Since then, I've been focusing more on technology investments. I run a thing called Deeptech Labs in Cambridge, or I chair the thing in Cambridge called Deeptech Labs, which helps deep technology companies accelerate their growth. I'm involved with the Isaac Newton Institute here, I'm on the board of some companies and of course I spend quite a bit more time now on philanthropy.
Because when I was either a partner at Goldman or running my own hedge fund, philanthropy was the sort of thing you did when you had a spare moment and people would come to me and say, “Look, we’d like to raise some money for this,” and I’d say “Hey, sure, here’s some money, now go away and never talk to me again, because I’m too busy,” and I’m not sure that's really necessarily the right way to do philanthropy.
So, what sort of made me- I’ve always been interested in philanthropy in terms of wanting to do good, but what made me interested in the process of philanthropy, which is a slightly different thing, was setting up our own foundation, our own trust, and working out what the right thing to do with that was.
KM: So as you got into this in the social sector, I agree it's so compelling because, to your point, to make the impact that you want to oftentimes being slightly more engaged or helping in ways that are beyond just money, but rather operational help or support. It comes in a lot of different areas and especially with your incredible background, albeit a PhD in relativity, all those things that may be helpful in philanthropy as well, but you do have incredible talents that you can bring to the trust. So, tell me a little bit about how you determined your areas of focus and, as you sort of went into building the trust, what did that look like in terms of you wanted to engage?
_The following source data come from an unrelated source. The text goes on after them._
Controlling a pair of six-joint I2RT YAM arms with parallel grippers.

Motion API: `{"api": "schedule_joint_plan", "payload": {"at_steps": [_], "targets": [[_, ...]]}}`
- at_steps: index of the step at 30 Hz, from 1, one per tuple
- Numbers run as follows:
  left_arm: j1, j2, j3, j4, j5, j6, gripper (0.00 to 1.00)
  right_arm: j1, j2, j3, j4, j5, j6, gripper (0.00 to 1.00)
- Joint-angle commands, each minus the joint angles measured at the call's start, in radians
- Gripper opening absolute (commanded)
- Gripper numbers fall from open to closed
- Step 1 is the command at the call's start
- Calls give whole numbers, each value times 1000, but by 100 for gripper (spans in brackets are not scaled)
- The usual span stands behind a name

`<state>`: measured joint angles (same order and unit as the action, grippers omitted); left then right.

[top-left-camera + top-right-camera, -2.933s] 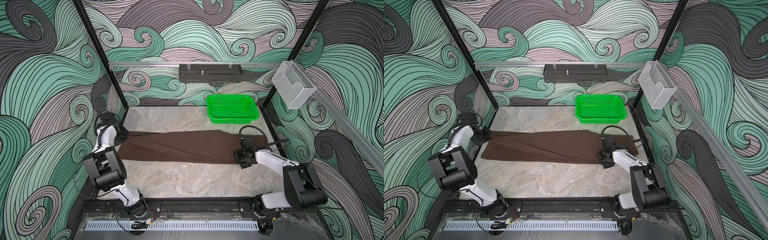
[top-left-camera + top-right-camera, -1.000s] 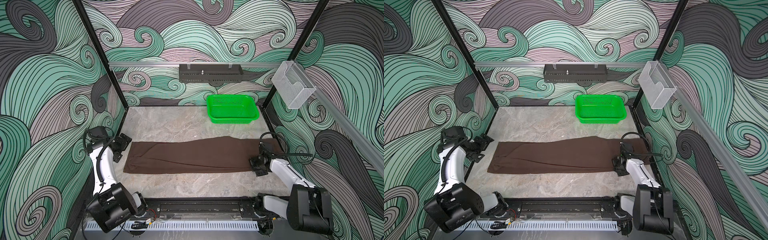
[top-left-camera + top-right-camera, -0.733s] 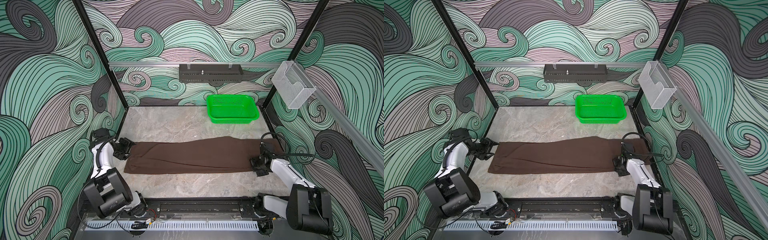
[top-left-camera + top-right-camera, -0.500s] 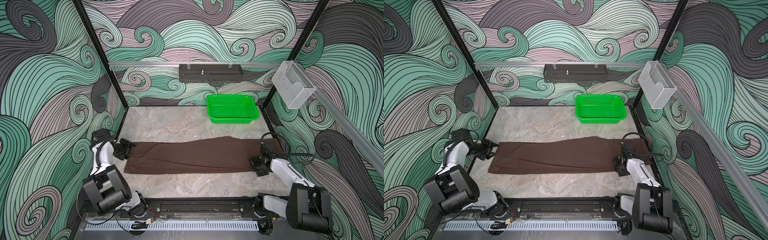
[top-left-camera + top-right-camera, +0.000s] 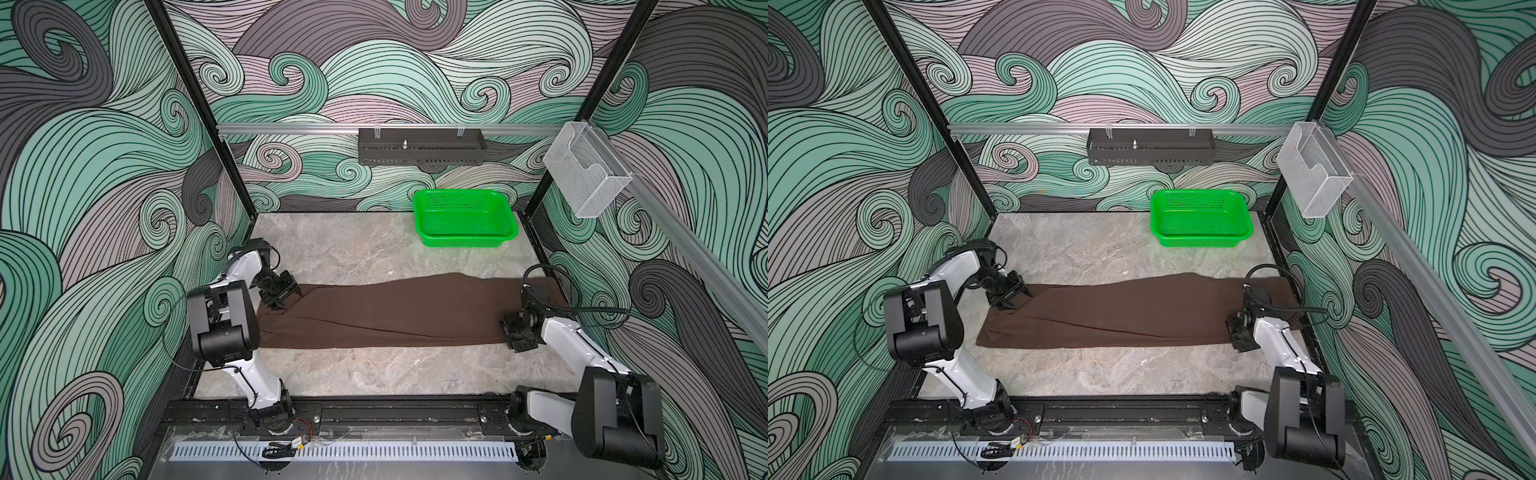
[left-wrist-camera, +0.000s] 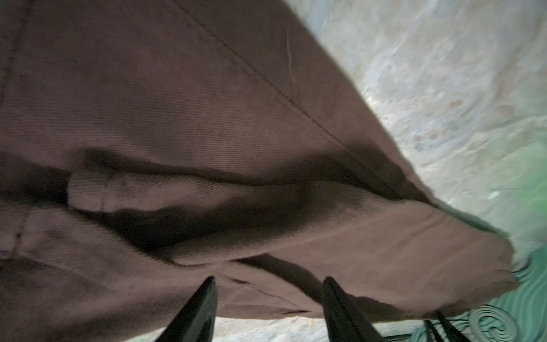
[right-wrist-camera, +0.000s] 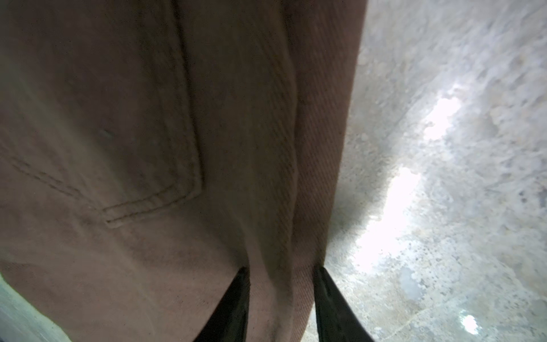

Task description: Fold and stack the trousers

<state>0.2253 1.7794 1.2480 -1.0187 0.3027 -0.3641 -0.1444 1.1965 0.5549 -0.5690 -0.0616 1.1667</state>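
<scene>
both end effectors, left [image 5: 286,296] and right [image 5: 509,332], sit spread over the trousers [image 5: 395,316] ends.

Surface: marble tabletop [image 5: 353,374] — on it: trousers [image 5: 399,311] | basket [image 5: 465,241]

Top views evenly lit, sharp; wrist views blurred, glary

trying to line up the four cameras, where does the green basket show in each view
Top view: green basket at the back right of the table, beyond the trousers.
Top view: green basket again at the back right, same spot.
Left wrist: basket not clearly in it; only a blurred green patch at the frame edge.
Right wrist: not in it.
Shared landmark: the brown trousers show in all four.
</scene>
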Motion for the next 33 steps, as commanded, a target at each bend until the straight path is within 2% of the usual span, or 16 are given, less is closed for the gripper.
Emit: {"api": "schedule_joint_plan", "payload": {"at_steps": [1,11,16,22,26,28,29,30,33], "targets": [[-34,41,40,-87,-95,68,60,-4,-17,1,-22,-6,-7,38],[-75,109,89,-119,-263,133,59,-4,-34,-16,-21,-20,-2,38],[-78,86,135,-148,-313,169,65,-3,-38,-22,-22,-19,1,39],[-93,179,155,-159,-208,193,66,-3,-43,-28,-21,-20,2,39],[-107,219,159,-161,-153,204,62,-4,-47,-33,-21,-22,4,39],[-111,223,161,-164,-137,209,58,-4,-48,-35,-22,-26,6,39],[-112,222,160,-164,-125,214,53,-3,-50,-36,-21,-25,5,39],[-113,221,159,-164,-118,216,46,-4,-51,-36,-21,-27,6,39],[-124,208,158,-169,-95,223,17,-4,-52,-39,-21,-28,4,39]]}}
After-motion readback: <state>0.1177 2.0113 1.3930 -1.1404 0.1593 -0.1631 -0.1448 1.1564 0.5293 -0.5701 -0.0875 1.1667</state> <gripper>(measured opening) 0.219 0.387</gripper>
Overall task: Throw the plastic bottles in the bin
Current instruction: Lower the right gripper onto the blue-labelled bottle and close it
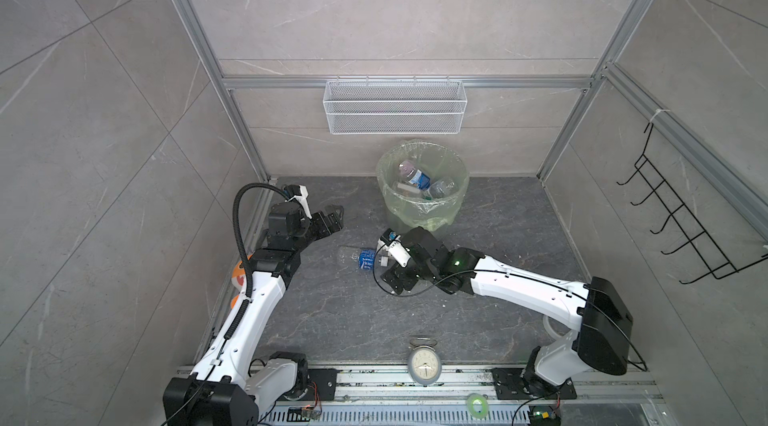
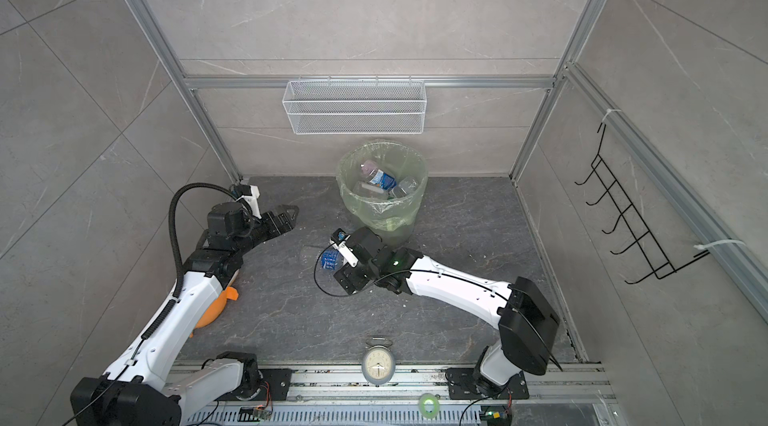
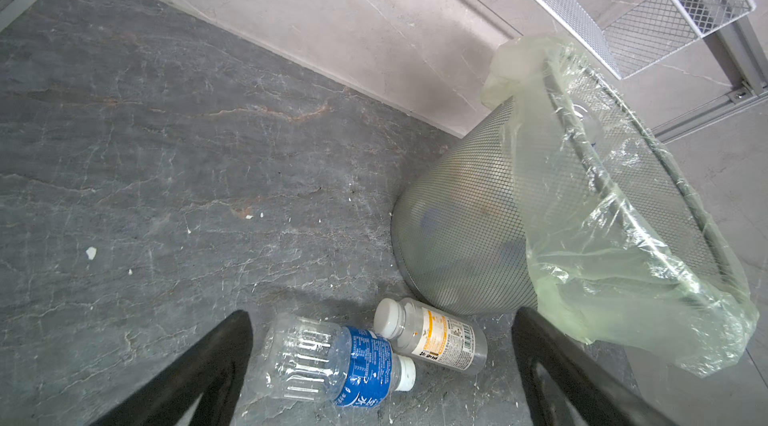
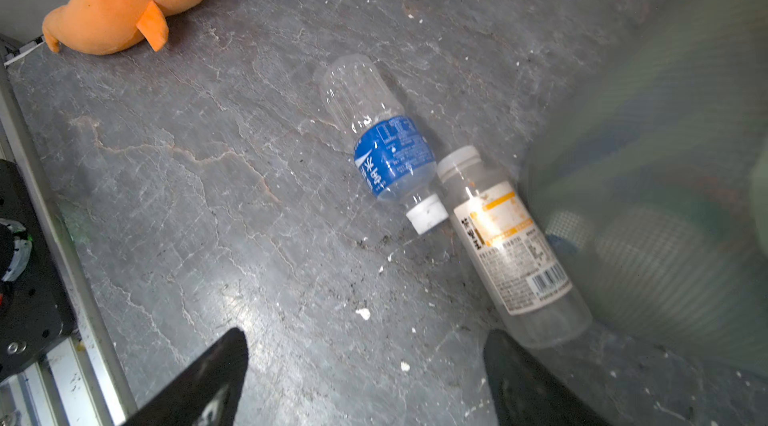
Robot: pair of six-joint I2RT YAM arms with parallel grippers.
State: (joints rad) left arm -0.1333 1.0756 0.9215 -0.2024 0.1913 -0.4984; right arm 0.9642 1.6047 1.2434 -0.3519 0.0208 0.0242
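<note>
Step in hand: a pick from the floor is judged to be under way; two bottles are left outside the bin [image 1: 419,216].
Right gripper [image 4: 365,339]: fingers are seen well apart with nothing between them; it hangs low over the floor, just in front of the bin.
Left gripper [image 1: 337,218]: jaws are held wide and empty, near the left wall, well apart from both bottles.
Blue-label bottle [image 4: 382,141]: laid on its side on the floor, clear, white cap on; in a top view its long axis runs left to right, cap end toward the right gripper.
Orange-label bottle [image 4: 511,245]: laid on its side just beside the bin's foot; whether the two touch cannot be told. The blue-label bottle's cap is pressed against its shoulder.
Deciding relation: both bottles lie beyond the right fingertips, not between them. The orange-label bottle's base end is nearest, just beside one finger [image 4: 511,366].
Nearer arm: the right, by a clear margin.
Next move, as judged: the open jaws would have to be carried forward and set across a bottle's long axis before closing.
Bin contents: several bottles [image 1: 417,179] are seen lying in the green liner, one with a blue label.
Basket [image 1: 395,106]: hung on the back wall; nothing is seen in it.
</note>
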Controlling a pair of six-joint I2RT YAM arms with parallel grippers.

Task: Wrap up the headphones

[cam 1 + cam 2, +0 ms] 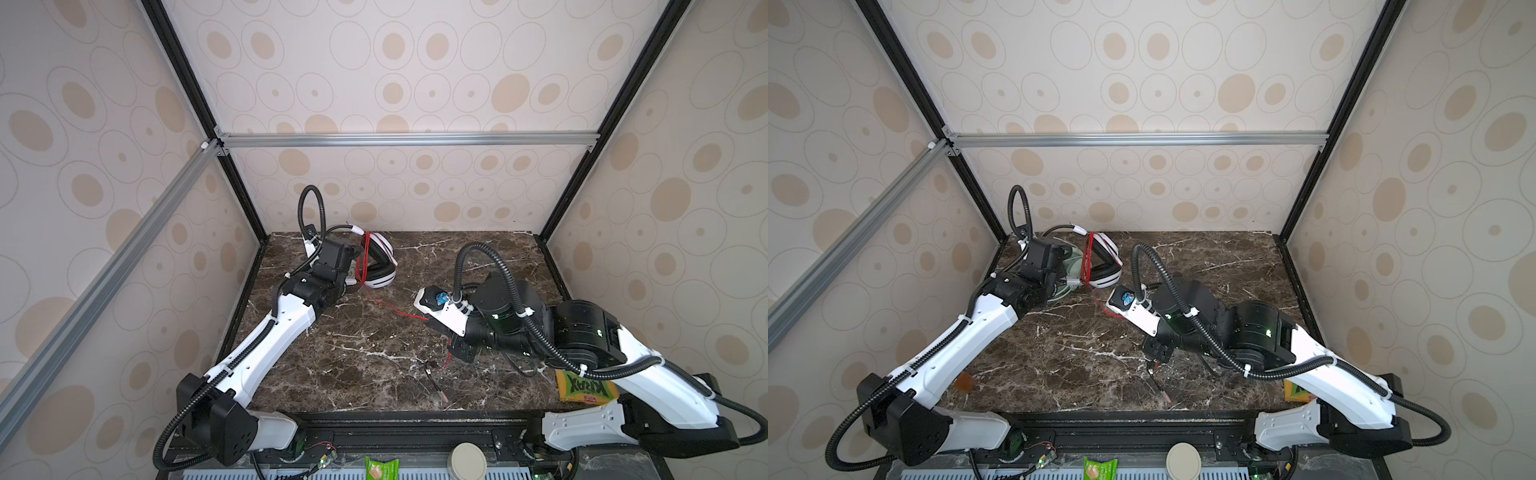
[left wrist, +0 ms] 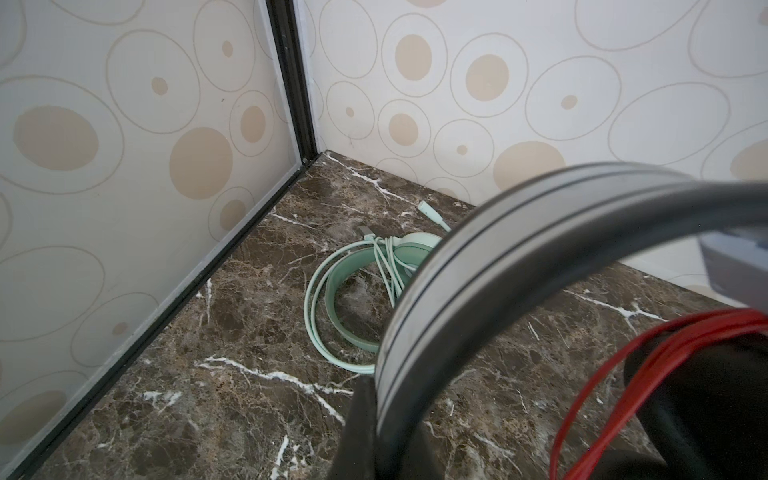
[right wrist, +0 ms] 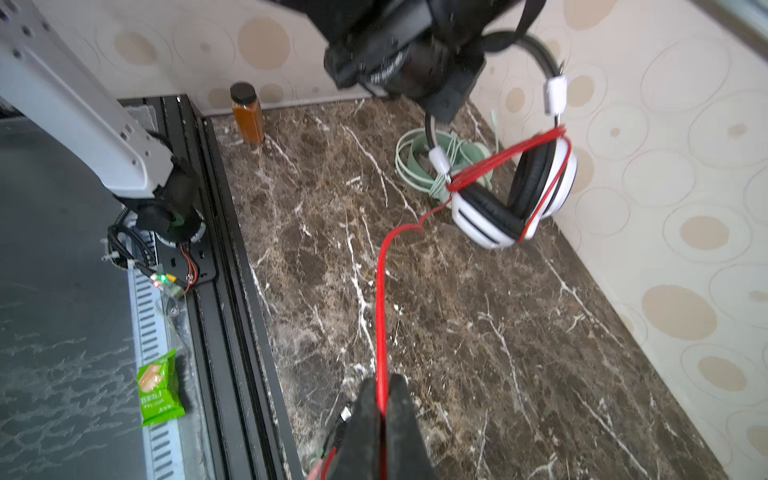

EK: Well, I guess the first thing that you’ve got to think about is – or at least acknowledge – is how much money do you have to spend? So, you know, we're not the Bill Gates Foundation, so that almost- that's the very first thing where it lowers your horizons. I mean, much as I would like to be able to solve the problem of malaria in Africa, I just don't have enough money for that. I mean, that's the simple things.
The other thing is, and I think I’ve said this quite a lot, is there are some problems which are truly government-sized, where it's just too big for philanthropy to actually do anything with. You know, there’s estimated to be I think something like $2tn of philanthropic assets in the world. Now that's a lot of money, but if you spent that all just doing stuff, it would then be gone.
EK: And $2tn is kind of some relatively small proportion of the US government budget and the US government spends that every year on some things which are clearly not philanthropic, like defence.
KM: Right, $1.3tn, you’re right.
KM: Per year, it’s no joke!
EK: Per year. But then it does spend quite a lot of money on things like education and health, which could quite easily fall under that philanthropic banner.
So, the very first thing is to say, “How much conceivably or realistically can I spend on a particular project?” and for us that number isn't a government-size number or a Bill Gates size number, so that cuts down your horizons a little bit.
The second thing is obviously areas of interest. I am super interested in STEM. STEM has been great to me, and it's been a good thing for me to be good at STEM and I find it exciting and interesting and intellectually challenging. My wife is very interested in early child development and conservation, so there's two areas that- it's not a question of having expertise in it, it's a question of having interest in it. Because you have think of philanthropy a little bit as something that you’re going to be interested in.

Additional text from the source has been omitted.